- Born: Jack Nicholas Stooks 4 March 1980 (age 46) Chinhoyi, Zimbabwe, Africa
- Other name: The Royal Gardener
- Occupations: Gardener, Horticultural expert
- Known for: Former Gardener to King Charles III, Queen Camilla, William, Prince of Wales and Prince Harry

= Jack Stooks =

British businessman, former gardener to Charles III (born 1978)

Jack Stooks is a British horticulturalist, former senior royal gardener, and media commentator. He served for more than two decades at Highgrove House (the private residence of King Charles III), working as Senior Gardener and contributing to the development, maintenance and public presentation of the estate's gardens. Following his tenure at Highgrove, Stooks has worked as a television contributor, public speaker and gardening expert appearing across UK and international media.

== Early life and education ==
Jack Stooks was born and grew up in Zimbabwe where he developed an early interest in horticulture and garden design. He trained professionally in horticulture in the UK before beginning his career in private and estate gardens. Details about his early education and qualifications have been mentioned in media profiles of his later work.

== Career ==

=== Royal Gardens at Highgrove ===
Stooks joined the gardening team at Highgrove and worked for 21 years in the role of Senior Gardener, described in one article as “Highgrove’s longest-serving gardener”.
During his tenure he helped maintain and develop the estate's organic gardens, assisted with seasonal garden management, specialist planting schemes and guided educational visits. He has noted the high level of oversight by the King: “If he came home at the weekend, he would be out in the garden checking what’s been done, what hasn’t been done.”
In his role Stooks has also provided commentary on horticulture topics such as pest control using organic methods, in his capacity as a former Highgrove gardener.

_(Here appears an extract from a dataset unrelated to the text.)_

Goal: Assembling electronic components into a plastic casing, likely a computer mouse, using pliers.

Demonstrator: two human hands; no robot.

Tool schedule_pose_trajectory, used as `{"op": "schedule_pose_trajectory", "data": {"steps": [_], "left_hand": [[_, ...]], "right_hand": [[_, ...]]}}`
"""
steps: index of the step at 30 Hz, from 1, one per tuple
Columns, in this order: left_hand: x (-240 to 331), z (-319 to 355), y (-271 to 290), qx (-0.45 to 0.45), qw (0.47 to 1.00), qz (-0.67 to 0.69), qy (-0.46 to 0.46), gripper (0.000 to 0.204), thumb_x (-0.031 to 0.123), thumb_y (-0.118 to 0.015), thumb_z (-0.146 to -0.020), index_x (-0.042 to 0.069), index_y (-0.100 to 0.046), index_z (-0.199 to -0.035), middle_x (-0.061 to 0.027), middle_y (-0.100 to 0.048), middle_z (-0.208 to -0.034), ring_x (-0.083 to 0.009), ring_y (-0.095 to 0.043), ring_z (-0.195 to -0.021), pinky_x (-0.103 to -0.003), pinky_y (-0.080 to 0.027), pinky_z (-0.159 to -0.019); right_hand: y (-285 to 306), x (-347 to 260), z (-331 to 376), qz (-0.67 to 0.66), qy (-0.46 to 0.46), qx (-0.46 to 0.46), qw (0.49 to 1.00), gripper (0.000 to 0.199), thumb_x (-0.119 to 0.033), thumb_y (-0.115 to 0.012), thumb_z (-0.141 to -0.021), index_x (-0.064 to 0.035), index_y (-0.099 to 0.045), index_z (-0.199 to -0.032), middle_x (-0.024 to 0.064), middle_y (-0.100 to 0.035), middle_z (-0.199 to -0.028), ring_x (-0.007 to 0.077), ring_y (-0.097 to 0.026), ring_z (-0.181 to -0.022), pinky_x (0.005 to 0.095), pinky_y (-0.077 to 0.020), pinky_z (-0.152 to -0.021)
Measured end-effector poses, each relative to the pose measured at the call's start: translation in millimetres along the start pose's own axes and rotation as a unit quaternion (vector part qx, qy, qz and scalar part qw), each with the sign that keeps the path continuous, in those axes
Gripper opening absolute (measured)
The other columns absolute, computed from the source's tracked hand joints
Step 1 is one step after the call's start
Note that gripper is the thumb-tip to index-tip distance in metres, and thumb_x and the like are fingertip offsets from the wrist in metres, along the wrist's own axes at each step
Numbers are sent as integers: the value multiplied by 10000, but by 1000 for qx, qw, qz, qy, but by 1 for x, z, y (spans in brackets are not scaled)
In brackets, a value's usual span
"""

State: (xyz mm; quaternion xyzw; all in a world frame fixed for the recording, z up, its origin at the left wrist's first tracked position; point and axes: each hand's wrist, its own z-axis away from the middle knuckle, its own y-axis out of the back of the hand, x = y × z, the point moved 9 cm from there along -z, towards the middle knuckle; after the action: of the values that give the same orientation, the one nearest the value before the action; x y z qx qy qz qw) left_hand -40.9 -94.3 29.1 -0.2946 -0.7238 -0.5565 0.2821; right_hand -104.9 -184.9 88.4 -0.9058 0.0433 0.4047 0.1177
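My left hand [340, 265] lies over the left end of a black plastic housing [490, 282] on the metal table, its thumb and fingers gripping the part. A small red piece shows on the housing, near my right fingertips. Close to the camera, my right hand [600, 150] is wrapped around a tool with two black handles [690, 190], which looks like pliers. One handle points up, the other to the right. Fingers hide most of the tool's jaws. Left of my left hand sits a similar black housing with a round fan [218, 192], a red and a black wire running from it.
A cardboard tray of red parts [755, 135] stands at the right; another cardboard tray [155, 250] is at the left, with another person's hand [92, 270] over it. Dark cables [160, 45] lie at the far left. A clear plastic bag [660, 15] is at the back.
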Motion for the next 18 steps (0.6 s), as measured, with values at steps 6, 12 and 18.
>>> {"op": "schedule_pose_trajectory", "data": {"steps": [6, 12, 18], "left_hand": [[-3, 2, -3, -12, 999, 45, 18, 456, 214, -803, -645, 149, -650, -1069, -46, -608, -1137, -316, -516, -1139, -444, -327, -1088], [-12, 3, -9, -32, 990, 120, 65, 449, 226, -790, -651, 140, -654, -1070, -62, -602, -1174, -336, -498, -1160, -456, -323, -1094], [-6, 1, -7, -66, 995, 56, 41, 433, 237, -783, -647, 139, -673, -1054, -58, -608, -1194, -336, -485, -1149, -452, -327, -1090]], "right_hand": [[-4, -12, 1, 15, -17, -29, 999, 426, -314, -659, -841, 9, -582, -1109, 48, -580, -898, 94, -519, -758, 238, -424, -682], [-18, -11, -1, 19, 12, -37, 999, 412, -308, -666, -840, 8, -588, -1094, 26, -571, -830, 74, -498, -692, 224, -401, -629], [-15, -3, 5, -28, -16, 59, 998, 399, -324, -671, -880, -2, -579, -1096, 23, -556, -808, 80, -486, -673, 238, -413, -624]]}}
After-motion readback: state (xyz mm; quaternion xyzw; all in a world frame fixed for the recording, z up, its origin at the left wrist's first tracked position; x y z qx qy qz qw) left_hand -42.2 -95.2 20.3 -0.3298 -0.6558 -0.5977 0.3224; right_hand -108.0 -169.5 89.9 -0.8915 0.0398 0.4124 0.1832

=== Media and public appearances ===
After leaving his role at Highgrove, Stooks has appeared as a gardening and royal commentator in British media outlets. For example, he provided expert commentary for an article about protecting box hedges and referenced his 21 years at Highgrove in that context.
He is also listed by a talent-management company as “a gardening expert and Royal Commentator” following his work at Highgrove.
Furthermore, Stooks co-founded the media and production venture Royalty Ltd alongside former royal butler Grant Harrold, under which he engages in public speaking, events and media projects related to royal life and horticulture.

Stooks leads gardening workshops, garden history talks and horticultural masterclasses throughout the UK, demonstrating planting, floristry and seasonal garden design, as well as giving commentary on the history and maintenance of royal gardens. His media appearances reflect both his horticultural expertise and his background in royal estate gardening.

== Personal life ==
Stooks is based in the Cotswolds region and continues to work on gardening, media and educational projects throughout the United Kingdom. He has publicly defended the role of the monarchy and the significance of the estates he worked on.